* Task brief
Only a number is wanted here. Tally the lines of the data that contain "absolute".

(Given data Opens)

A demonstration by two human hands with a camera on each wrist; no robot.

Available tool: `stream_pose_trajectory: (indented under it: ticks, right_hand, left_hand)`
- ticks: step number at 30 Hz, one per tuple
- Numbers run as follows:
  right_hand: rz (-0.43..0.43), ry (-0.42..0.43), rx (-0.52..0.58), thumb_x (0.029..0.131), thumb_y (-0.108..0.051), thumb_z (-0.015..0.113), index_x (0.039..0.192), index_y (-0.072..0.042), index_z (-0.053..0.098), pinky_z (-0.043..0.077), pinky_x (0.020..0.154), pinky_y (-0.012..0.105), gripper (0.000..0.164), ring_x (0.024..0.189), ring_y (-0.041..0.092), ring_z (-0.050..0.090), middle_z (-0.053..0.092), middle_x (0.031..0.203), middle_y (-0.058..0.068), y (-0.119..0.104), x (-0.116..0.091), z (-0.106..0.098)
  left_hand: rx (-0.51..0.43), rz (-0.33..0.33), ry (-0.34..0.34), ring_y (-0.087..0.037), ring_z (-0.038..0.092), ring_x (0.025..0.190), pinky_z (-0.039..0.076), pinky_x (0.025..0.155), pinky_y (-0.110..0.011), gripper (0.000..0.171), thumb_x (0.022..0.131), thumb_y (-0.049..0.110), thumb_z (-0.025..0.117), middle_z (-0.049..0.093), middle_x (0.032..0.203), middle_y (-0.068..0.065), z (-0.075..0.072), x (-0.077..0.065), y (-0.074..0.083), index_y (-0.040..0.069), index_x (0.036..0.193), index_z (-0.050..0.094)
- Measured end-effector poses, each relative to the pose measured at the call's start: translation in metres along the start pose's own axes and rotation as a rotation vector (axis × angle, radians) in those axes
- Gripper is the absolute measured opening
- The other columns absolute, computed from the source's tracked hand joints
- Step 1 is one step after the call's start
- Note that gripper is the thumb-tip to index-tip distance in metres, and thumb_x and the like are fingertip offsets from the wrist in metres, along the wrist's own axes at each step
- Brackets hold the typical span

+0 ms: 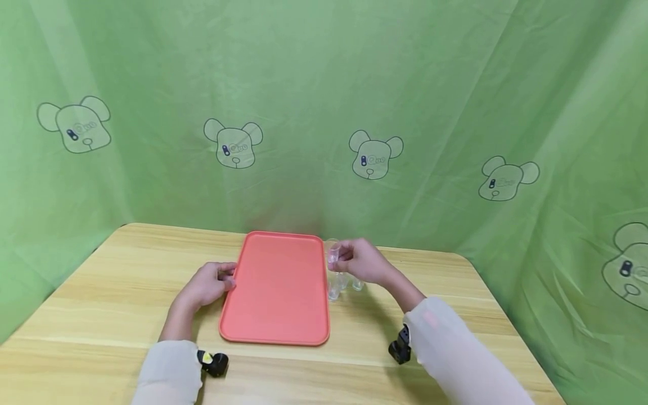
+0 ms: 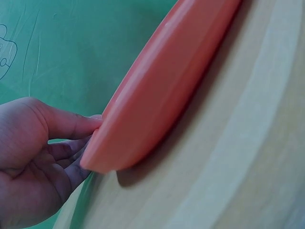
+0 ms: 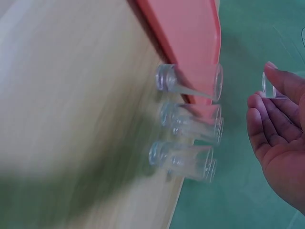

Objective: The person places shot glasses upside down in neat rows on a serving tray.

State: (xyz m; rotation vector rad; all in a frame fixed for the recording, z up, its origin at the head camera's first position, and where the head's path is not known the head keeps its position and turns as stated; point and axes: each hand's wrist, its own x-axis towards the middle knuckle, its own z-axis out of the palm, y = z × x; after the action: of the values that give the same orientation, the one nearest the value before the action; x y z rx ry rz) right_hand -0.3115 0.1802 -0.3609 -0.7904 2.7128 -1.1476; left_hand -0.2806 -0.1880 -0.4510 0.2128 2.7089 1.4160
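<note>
A red rectangular tray [image 1: 278,287] lies on the table. My left hand [image 1: 206,284] grips its left edge, the thumb on the rim and the other fingers at the side, as the left wrist view shows of the tray's corner [image 2: 128,129]. My right hand [image 1: 364,261], just beyond the tray's right edge, pinches a small clear shot glass [image 1: 333,254] between thumb and fingers. It is held above the table; in the right wrist view only the base of this glass [image 3: 269,86] shows. Several like it stand upright close together beside the tray, the nearest glass [image 1: 333,289] right along its edge.
The light wooden table [image 1: 126,315] ends at the back against a green curtain [image 1: 304,185] printed with bear-head outlines. More curtain hangs on both sides. Small black cameras [image 1: 215,364] sit at both wrists, by the pale sleeves [image 1: 169,371].
</note>
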Motion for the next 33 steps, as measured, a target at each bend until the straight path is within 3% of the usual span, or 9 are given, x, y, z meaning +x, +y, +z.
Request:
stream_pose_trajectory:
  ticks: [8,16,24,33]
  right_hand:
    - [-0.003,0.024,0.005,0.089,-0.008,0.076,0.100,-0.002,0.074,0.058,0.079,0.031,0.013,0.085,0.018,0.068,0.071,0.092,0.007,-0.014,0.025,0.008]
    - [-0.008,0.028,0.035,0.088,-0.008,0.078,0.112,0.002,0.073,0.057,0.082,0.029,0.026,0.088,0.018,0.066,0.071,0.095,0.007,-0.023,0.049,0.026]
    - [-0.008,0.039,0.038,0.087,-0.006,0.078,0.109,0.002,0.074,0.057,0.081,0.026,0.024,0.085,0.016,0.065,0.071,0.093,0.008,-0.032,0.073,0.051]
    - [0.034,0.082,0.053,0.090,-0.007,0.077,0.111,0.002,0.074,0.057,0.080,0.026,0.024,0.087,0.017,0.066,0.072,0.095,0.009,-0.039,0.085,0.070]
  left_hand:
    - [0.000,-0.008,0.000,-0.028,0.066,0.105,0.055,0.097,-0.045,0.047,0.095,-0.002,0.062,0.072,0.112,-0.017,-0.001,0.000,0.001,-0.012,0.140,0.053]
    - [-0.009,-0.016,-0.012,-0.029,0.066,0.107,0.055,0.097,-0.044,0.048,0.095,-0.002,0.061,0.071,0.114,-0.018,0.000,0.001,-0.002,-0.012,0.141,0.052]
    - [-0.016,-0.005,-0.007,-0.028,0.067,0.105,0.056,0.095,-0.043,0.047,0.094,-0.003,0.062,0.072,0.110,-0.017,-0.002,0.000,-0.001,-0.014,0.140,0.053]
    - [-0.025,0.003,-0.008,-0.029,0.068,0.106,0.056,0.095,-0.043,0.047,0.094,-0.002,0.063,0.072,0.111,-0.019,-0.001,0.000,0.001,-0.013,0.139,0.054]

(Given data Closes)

* Exercise output
2